Fin qua nulla da eccepire: capita nel fare ricerche di imbattersi in discendenti che con molto orgoglio si fregiano di quelle secolari imprese dei loro trapassati, sentendole un po’ le loro, l’anzianità poi, ne amplifica la  fierezza e spesso confonde i ricordi.

Fu la complessiva storia, a più riprese raccontatami dalla fotografa, a farmi sentire avvolta da un groviglio di chiacchiere da cui il mio amore per la verità storica faceva fatica a venirne fuori.

Troppe cose non tornavano, non avevano fondamento, altre erano a dir poco ridicole e vendibili solo a chi ha voglia di sentirsi raccontare storielle ed è ben lontano da una seria etica professionale.

Sono fermamente convinta che non ci si improvvisa storici perché la ricerca della verità passa per sentieri faticosi, rigidi che non lasciano spazio all’improvvisazione.

Quella che mi appariva più ridicola era la storia che il ritratto fosse saltato fuori da antiche cassapanche che da duecento anni non erano mai state aperte per rispettare un segreto di famiglia. Mi tornava come una di quelle storielle ingenue con cui si accontentano i bambini che reclamano risposte. Una sorta di doppia offesa, sia all’intelligenza dell’interlocutore, che alla verità storica, ma soprattutto allo stesso Ettore che, oltre ad essere passato per mano della letteratura borbonica, come un traditore che aveva messo a ferro e fuoco la sua città natia, Andria, ora era anche divenuto oggetto di un commercio sfrenato a cui il volume chiaramente ambiva.

Alla fine dell’Ottocento, in occasione del primo centenario della Repubblica Napoletana,  il senatore Riccardo Carafa D’Andria  aveva dato alle stampe una preziosa monografia sul nobile antenato, consegnandone ai posteri l’immagine di un uomo coraggioso, valoroso, e totalmente devoto alla causa rivoluzionaria.
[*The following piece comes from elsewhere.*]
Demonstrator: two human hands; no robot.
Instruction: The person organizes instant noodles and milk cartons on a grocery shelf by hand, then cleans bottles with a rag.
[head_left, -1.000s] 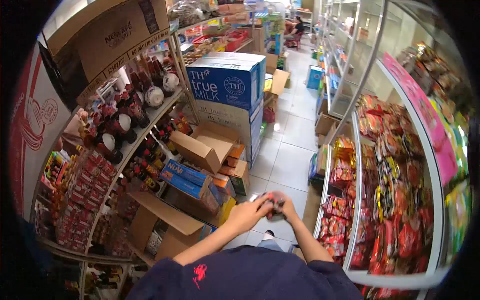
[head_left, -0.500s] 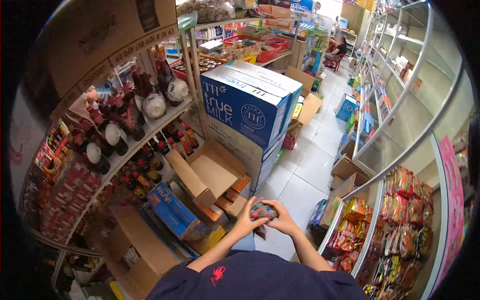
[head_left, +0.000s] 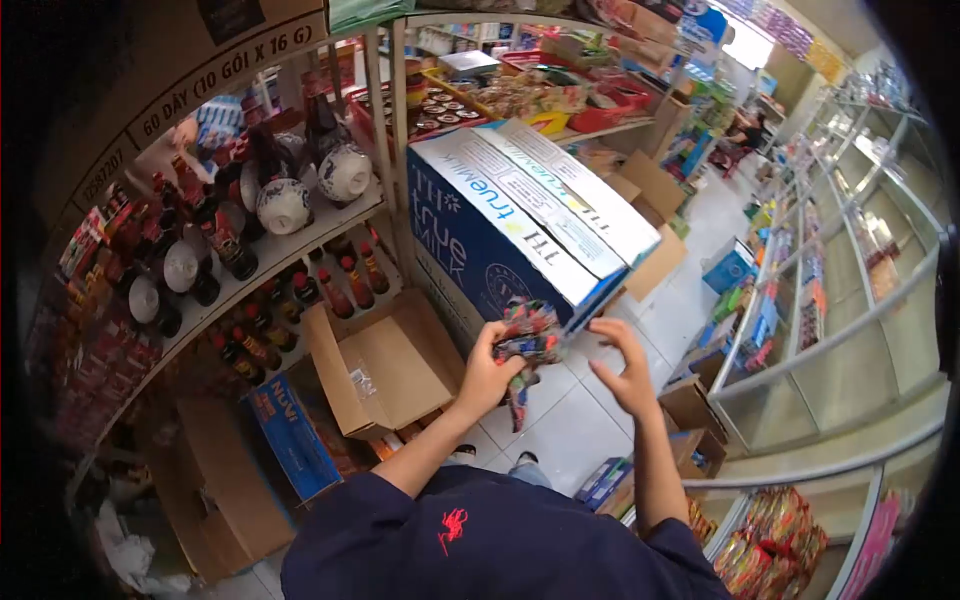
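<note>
- Two hands are raised in front of the person's chest, above the tiled floor (head_left: 560, 440) of a shop aisle.
- Closed around a bundle of colourful packets (head_left: 527, 335) is the left hand (head_left: 487, 375); its fingers wrap the bundle's left side, and a strip of wrapper hangs down below the grip.
- Open and holding nothing, the right hand (head_left: 625, 365) has its fingers spread and slightly curled. It stands just to the right of the bundle, with a small gap between them.
- So the bundle is up in the air, held by the left hand alone, in front of the lower corner of a big blue milk carton (head_left: 480, 230).
- That carton tops a stack standing at the end of the left-hand shelving.
- Just left of the stack sits an open cardboard box (head_left: 385, 370), flaps up, at about the height of the left forearm.
- Above it a white shelf (head_left: 300, 240) carries rows of dark sauce bottles (head_left: 340, 285) and round white-capped ones.
- Lower left, a blue NuVi box (head_left: 290, 440) leans among brown cartons.
- Across the aisle, metal racks (head_left: 840, 320) curve away, with red and orange snack packets (head_left: 770, 540) on the nearest bottom shelf.
- A navy shirt (head_left: 480, 540) with a small red emblem fills the bottom of the view.
</note>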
La monografia si apriva con un passo che riporto qui, giusto per dimostrare con quanto trasporto il senatore Riccardo introduceva la storia di Ettore:

I grandi morti dormono nelle tombe, e lo spirito loro aleggia a chi ne comprende le grandezze e scorge con sentimento doloroso il velo dell’oblio che lentamente le ricopre.

Nella storia Ettore Carafa passa veloce come un abbagliante raggio di sole che provoca un grido di ammirazione e fa spuntare una lacrima su un ciglio.

La figura sua che apparisce sempre a grandi e brevi tratti non si determina, ma si idealizza; ed io volendo determinarla, rappresentandola nei suoi più minuti particolari, credo che né per me, né per altri quel grande ideale verrà punto a rimpicciolirsi.

[Riccardo Carafa d’Andria, Ettore Carafa Conte di Ruvo, Roma 1869]

Un lavoro, dunque che rifulgeva di ammirazione per le imprese eroiche di Ettore, ricco di notizie e spunti di riflessione che però mancava di ritratti.

Solo dodici anni dopo il senatore riparò a tale mancanza offrendo il suo contributo alla mostra curata dal Di  Giacomo con il ritratto  del padre di Ettore.

Ciononostante questo stesso spacciato per inedito nel 2008 ed attribuito al rivoluzionario conte di Ruvo, da quando è stato pubblicato continua a campeggiare in bella mostra per biblioteche e diversi siti internet, traendo in inganno chiunque, ingenuamente va alla ricerca di notizie relative all’eroe del 1799.

Questo ad onta della verità storica da me dimostrata nel 2009 e comprovata dal Comune di Napoli e da seri enti storici nel 2011, ma soprattutto ad onta di Ettore Carafa e di chi con serietà fa il mestiere di storico.